Medical microbiology has been founded on treating infections conceptualized as individual planktonic cells colonizing tissue surfaces and compartments. It has become apparent that this perception of independent single cells, which survive by moving towards nutrients and away from harm, is actually not the preferred mode of bacterial survival. The natural pattern is a sedentary existence in enclosed extracellular matrix communities that are frequently multi-species in composition and adherent to surfaces. This is a basic description of biofilms, which were first recognized in root canal systems by Nair (45). Although the term “biofilm” was not used, Nair (45) described the presence of clusters of cells thus:

Most of the flora in the root apex remained suspended in an apparently moist canal lumen. Less frequently, dense aggregates of bacteria could be observed sticking to the dentinal wall of the root canal. The interbacterial spaces revealed an amorphous material, particularly towards the center of the aggregates. The single or multi-layered bacterial condensations were visible only at EM level.

Subsequently, he revised this interpretation to suggest that the majority of the bacteria were probably embedded in a surface adherent biofilm (personal communication), a view confirmed in other studies (46). The study of endodontic biofilms is in its infancy, but it is fortunate that the process of biofilm formation follows a universal pattern and Endodontics can borrow many established concepts (47).

The survival attributes of a motile single cell are dramatically different from those required for sedentary community life. Precisely what surface conditions encourage colonization on root canal dentin remains to be determined (48), but colonizing species act together to optimize the utilization of local resources (43, 49). Such sophisticated bacterial collaboration requires intercellular communication. Cells release specific signal molecules into the environment and, through diffusion or convective distribution and detection by other cells, they communicate when they have reached a critical cell density (50–52). In this way, the collective population co-ordinates efforts in nutritional utilization, virulence expression, and various other community functions. Thus, the extracellular matrix develops as a co-ordinated affair, allowing fluids to circulate and an exchange of cellular components and nutrients amongst the microbial community (53, 54).

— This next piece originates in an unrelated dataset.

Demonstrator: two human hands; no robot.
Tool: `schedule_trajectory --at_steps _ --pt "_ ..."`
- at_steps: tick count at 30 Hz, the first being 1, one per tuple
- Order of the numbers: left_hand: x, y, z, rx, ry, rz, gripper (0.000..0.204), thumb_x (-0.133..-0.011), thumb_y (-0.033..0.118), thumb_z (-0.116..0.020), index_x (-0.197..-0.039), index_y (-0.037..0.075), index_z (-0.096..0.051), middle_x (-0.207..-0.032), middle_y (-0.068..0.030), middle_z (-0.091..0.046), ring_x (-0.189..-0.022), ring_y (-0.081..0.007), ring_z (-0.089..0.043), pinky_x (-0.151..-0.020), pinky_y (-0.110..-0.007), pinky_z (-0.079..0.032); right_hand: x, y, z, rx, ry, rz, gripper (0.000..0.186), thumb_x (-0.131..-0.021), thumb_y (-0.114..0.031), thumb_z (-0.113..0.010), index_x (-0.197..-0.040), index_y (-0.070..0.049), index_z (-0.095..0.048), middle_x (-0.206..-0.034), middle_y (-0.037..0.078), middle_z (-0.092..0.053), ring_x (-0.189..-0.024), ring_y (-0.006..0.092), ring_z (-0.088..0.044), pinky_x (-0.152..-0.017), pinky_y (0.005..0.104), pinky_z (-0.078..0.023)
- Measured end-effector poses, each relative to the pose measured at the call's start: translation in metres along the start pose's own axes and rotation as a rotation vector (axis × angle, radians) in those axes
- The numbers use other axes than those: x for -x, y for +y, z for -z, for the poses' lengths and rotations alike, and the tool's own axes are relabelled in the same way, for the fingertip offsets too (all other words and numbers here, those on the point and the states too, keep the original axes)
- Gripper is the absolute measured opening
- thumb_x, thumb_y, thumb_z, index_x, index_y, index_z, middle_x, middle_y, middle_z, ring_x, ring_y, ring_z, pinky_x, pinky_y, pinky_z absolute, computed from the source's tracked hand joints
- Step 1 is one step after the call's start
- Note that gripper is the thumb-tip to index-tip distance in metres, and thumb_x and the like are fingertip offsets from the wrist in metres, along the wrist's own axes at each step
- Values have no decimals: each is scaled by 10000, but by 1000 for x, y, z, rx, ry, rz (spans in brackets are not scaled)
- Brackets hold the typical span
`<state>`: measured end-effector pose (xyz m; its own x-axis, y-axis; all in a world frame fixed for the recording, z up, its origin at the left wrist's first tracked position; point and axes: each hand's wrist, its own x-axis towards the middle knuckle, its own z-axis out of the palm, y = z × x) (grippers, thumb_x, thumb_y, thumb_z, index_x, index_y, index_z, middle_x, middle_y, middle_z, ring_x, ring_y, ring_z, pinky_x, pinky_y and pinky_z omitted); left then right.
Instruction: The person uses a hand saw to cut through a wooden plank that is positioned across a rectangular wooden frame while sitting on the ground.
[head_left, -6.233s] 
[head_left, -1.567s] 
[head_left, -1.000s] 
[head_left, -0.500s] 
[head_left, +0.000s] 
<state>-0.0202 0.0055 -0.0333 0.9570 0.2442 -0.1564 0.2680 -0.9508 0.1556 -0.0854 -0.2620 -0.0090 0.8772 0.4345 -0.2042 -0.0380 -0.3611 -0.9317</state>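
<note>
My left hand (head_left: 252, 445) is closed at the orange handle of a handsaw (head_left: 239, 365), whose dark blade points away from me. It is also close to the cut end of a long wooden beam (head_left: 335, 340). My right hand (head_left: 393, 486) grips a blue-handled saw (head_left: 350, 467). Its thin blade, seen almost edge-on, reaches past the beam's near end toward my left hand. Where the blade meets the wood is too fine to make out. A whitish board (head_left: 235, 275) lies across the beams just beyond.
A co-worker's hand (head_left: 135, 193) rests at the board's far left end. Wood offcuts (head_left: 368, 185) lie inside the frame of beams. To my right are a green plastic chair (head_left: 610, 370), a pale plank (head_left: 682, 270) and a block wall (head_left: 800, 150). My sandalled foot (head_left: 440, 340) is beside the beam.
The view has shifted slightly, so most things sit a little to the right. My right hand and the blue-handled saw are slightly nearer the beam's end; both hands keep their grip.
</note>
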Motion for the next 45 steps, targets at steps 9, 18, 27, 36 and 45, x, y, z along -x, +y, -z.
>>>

Some cells play an important role in the survival of the community. Persister cells neither grow nor die (55) and are thought to have some responsibility for resistance to antimicrobials (56). Biofilms may also enhance their chances of survival by dispersing breakaway portions or individual cells in a planktonic phenotype (57). It is therefore possible to visualize localized variations in biofilm composition in the root canal system, for which some evidence exists (46, 58, 59).

In summary, biofilms are highly organized multicellular, multi-species structures that collaborate collectively to harvest nutrients, and display sensing and survival tactics. There is a need for more sophisticated strategies to control biofilms, not only in chemomechanical terms but especially in biological terms (53, 60). In the untreated infected root canal, there is a complex and rich biofilm community, but biomechanical instrumentation results in a dramatic change to the environment. Root canal treatment causes massive disruption and dissolution of the biofilm and strips away most of the nutrient supply. In cases treated in accordance with accepted principles, only small pockets of bacterial communities may survive in limited spaces of the root-filled canal (16). How long they survive after root filling and whether they evoke post-treatment disease is currently unknown.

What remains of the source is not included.